= Higher Attestation Commission =

Higher Attestation Commission (Высшая аттестационная комиссия, Вища атестаційна комісія, abbreviated Cyrillic: ВАК, Latin: VAK) is a name of a national government agency in Russia, Ukraine and some other post-Soviet states that oversees awarding of advanced academic degrees. Due to translation differences, these committees are sometimes translated as the "State Supreme Certification Commission" or other similar variation; the common Cyrillic-based acronym of VAK remains a constant with all versions.

A commission of a similar kind (Висша атестационна комисия) operated in Bulgaria until 2010, when it was abolished as part of a reorganisation of academic structures.

On December 9, 2010, the Higher Education Commission of Ukraine was merged into the Ministry of Education and Science of Ukraine.

==Russia and the former Soviet Union==
During the Soviet Union, the Higher Attestation Commission under the USSR Council of Ministers (also abbreviated as VAK) oversaw and controlled the awarding of advanced academic degrees and academic ranks in all of the USSR. With the collapse of the Soviet Union, separate Higher Attestation Commissions arose in the newly independent nations. For example, the Russian agency is operating under the same name and is subordinated to the Ministry of Science and Higher Education, taking similar duties in the Russian Federation.

The responsibilities of the Russian Commission include:
- coordinating Dissertation Councils in Russian universities and research institutes;
- promulgating regulations concerning awarding of academic degrees;
- awarding the degrees of Candidate of Sciences and Doctor of Sciences, upon the recommendation of the Dissertation Council in the university or research institute where the defense of the dissertation took place;
- awarding the academic rank of Professor;
- making decisions on equivalence of foreign degrees awarded to Russian citizens.

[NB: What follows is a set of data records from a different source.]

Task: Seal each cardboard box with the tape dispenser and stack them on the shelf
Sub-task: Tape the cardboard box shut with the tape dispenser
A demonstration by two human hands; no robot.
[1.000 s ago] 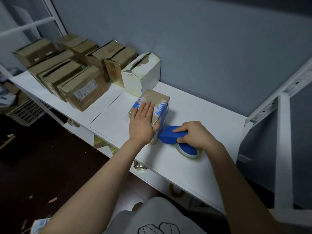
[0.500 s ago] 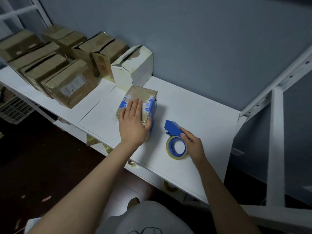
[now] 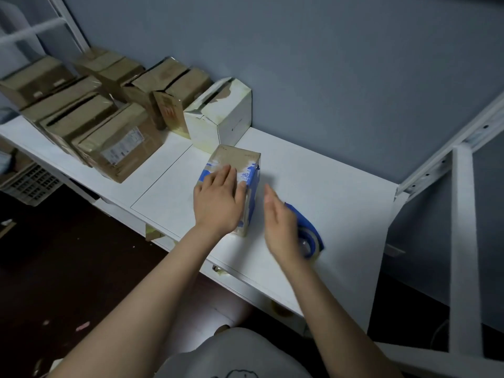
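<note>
Head view, 1 camera, 2 hands in shot. Small cardboard box (image 3: pixel 237 162) with blue print sits mid-surface on the white shelf (image 3: pixel 341 203), long axis running near to far. Left hand (image 3: pixel 218 199) lies flat on the near part of its top: fingers straight and together, thumb out toward the right top edge, nothing curled round the box. Right hand (image 3: pixel 282 222) is just right of the box, edge-on, fingers straight and extended, gripping nothing. It is motion-blurred, and a gap of bare shelf shows between it and the box's right side. Blue tape dispenser (image 3: pixel 311 233) lies on the shelf right of the box, tape roll at its near end. The right hand hides part of it, so I cannot tell whether hand and dispenser touch. White box (image 3: pixel 221 115) with scuffed top flaps stands just beyond the small box, close to the grey-blue wall (image 3: pixel 327 77), with a dark slit between its flaps. Cluster of brown boxes (image 3: pixel 120 143) fills the far-left end of the shelf; several show a dark gap along the top seam and 1 carries a white label. White metal frame (image 3: pixel 461 241) rises at the right. Plastic crate (image 3: pixel 30 181) sits lower at the left edge, over dark floor.
</note>
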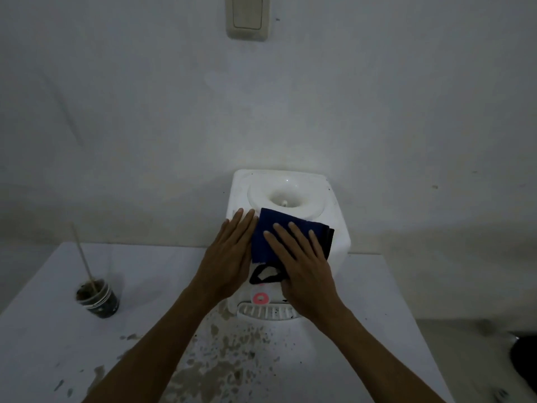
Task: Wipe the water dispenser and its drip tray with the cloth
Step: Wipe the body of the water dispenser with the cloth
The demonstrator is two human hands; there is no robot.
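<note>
A small white water dispenser (334,225) stands on a white table against the wall, its round bottle well on top. A dark blue cloth (273,228) lies flat on the dispenser's front top edge. My right hand (302,266) presses flat on the cloth, fingers spread. Beside the cloth, my left hand (229,257) rests flat on the dispenser's left front corner, holding nothing. Below the hands, a pink tap ring (260,298) and the slotted white drip tray (267,312) show, the tray flecked with dark specks.
A dark cup (98,299) of brown muck with a wooden stick stands on the table (58,344) at the left. Brown splatter (226,353) covers the table in front of the dispenser. A wall switch (248,16) is above. A dark object (523,365) sits at the right edge.
</note>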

Since 2016-2019, some (29, as of June 2020) top-level educational and scientific establishments in Russia, e.g. Moscow State University, were granted the right to award degrees independently, i.e. without a control, of the VAK; there are voices against extension of this option.

The Higher Attestation Commissions in other nations have similar responsibilities.

==Fields of study==
Scientific degrees awarded VAK were classified into an established list of specialties, grouped into the following major sections

| Code | Field |  | Code | Field |  | Code | Field |
| 01.00.00 | Physics and Mathematics | 09.00.00 | Philosophy | 17.00.00 | Art Studies |
| 02.00.00 | Chemistry | 10.00.00 | Philology | 18.00.00 | Architecture |
| 03.00.00 | Biology | 11.00.00 | Geography | 19.00.00 | Psychology |
| 04.00.00 | Geology and Mineralogy | 12.00.00 | Law | 22.00.00 | Sociology |
| 05.00.00 | Technical science | 13.00.00 | Education | 23.00.00 | Political Science |
| 06.00.00 | Agriculture | 14.00.00 | Medical Sciences | 24.00.00 | Culturology |
| 07.00.00 | History | 15.00.00 | Pharmaceutics | 25.00.00 | Earth Sciences |
| 08.00.00 | Economics | 16.00.00 | Veterinary | 26.00.00 | Theology |

- positions 20.xx.xx were occupied by military sciences, position 21.xx.xx are kept in reserve since abolition of "naval sciences" at 1980th.